Blakeney, Fleming, Lowman, and Winston (hereafter collectively, "Defendants") argue Plaintiffs have failed to allege facts sufficient to state any of the § 1983 claims Plaintiffs bring against them. Section 1983 creates a remedy to redress a deprivation of a federally protected right by a person acting under color of state law. Jones v. United States, 16 F.3d 979, 981 (8th Cir.1994). Generally, government officials are protected from liability in a § 1983 action under the doctrine of qualified immunity. Morris v. Zefferi, 601 F.3d 805, 809 (8th Cir.2010). To determine whether a government official is protected by qualified immunity, courts should ask (1) whether the facts alleged establish a violation of a constitutional or statutory right, and (2) whether that right was clearly established at the time of the alleged violation, such that a reasonable official would have known that his actions were unlawful. Pearson v. Callahan, 555 U.S. 223, 232 (2009). "A right is clearly established when the contours of the right are sufficiently clear that a reasonable official would understand that what he is doing violates that right." Winslow v. Smith, 696 F.3d 716, 738 (8th Cir.2012) (internal quotation marks and citation omitted).

This Court acknowledges Winston acted as a housing inspector, rather than a police officer. Accordingly, it is unclear whether Winston, a housing inspector, was acting in this role and under "the color of the law" when he allegedly raided the property, or whether he was acting as a private third-party agent for the police. However, this issue was not raised in briefing, and thus this Court will not address it now.

1. Unlawful Search of Ms. Brown

Defendants argue Ms. Brown has failed to state a claim Defendants unlawfully searched her home. "The Fourth Amendment provides that the right of the people to be secure in their persons, houses, papers, and effects, against unreasonable searches and seizures, shall not be violated. At the very core of the Fourth Amendment stands the right of a man to retreat into his own home and there be free from unreasonable governmental intrusion." Kyllo v. U.S., 533 U.S. 27, 31 (2001) (internal quotations and alterations omitted) (quoting Silverman v. U.S., 365 U.S. 505, 511 (1961)). Where the police have entered a house without a warrant, the government has the burden to prove the police acted pursuant to a valid exception to the warrant requirement. U.S. v. Spotted Elk, 548 F.3d 641, 651 (8th Cir. 2008).
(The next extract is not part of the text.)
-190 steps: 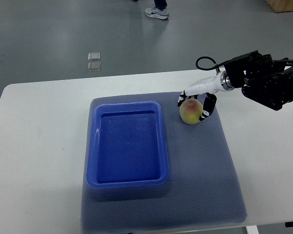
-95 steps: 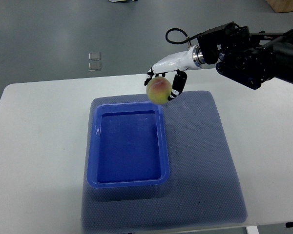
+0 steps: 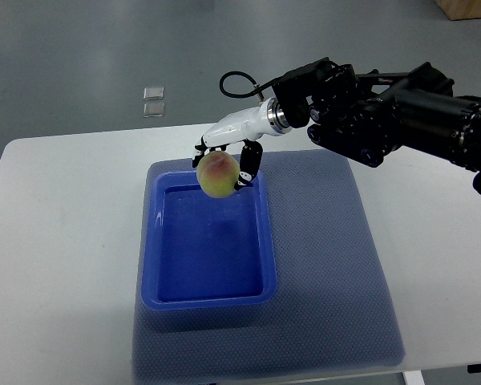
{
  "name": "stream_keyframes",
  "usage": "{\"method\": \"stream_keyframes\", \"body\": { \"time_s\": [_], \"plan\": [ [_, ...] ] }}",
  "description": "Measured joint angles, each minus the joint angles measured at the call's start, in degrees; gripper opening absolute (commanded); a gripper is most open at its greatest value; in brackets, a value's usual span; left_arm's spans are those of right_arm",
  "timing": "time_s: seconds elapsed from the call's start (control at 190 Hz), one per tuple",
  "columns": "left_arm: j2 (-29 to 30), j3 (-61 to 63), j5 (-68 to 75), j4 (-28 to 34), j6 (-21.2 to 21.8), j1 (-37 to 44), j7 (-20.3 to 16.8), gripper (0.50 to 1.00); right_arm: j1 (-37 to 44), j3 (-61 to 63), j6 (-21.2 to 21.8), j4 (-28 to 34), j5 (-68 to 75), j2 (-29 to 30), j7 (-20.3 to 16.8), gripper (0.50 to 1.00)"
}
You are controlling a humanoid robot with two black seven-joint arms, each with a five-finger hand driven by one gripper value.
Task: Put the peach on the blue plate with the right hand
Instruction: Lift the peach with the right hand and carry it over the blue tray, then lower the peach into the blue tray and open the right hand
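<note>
My right hand (image 3: 224, 156) reaches in from the right edge and is shut on the peach (image 3: 218, 175), a yellow-green fruit with a red blush. It holds the peach in the air above the far end of the blue plate (image 3: 260, 241), a deep rectangular blue tray. The tray lies on a grey-blue mat (image 3: 337, 265) on the white table (image 3: 64, 257). The tray holds nothing. The left arm is out of view.
The black right forearm (image 3: 385, 120) with a cable loop stretches over the table's far right side. Two small square tiles (image 3: 154, 100) lie on the grey floor beyond the table.
My right hand has lifted the peach off the mat to the right of the tray and carried it left, so it now hangs over the tray's far end.
</note>
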Motion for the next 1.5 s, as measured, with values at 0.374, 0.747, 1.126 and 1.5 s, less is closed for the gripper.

Here, Plaintiffs have alleged: (1) Blakeney, acting without a warrant, broke the lock to the home; (2) all the police officers and Winston entered it without a warrant; and (3) all the police officers and Winston then "ransacked" the home. This is sufficient to establish a § 1983 claim of unlawful search. Further, under these facts, Blakeney, Fleming, Lowman, and Winston would have known their actions were violating Ms. Brown's clearly established right to be free of an unreasonable search of her home and are accordingly not entitled to qualified immunity. Therefore, this Court will deny Defendants' motions to dismiss this claim against them.

2. Unlawful Seizure of Ms. Brown and R.Z.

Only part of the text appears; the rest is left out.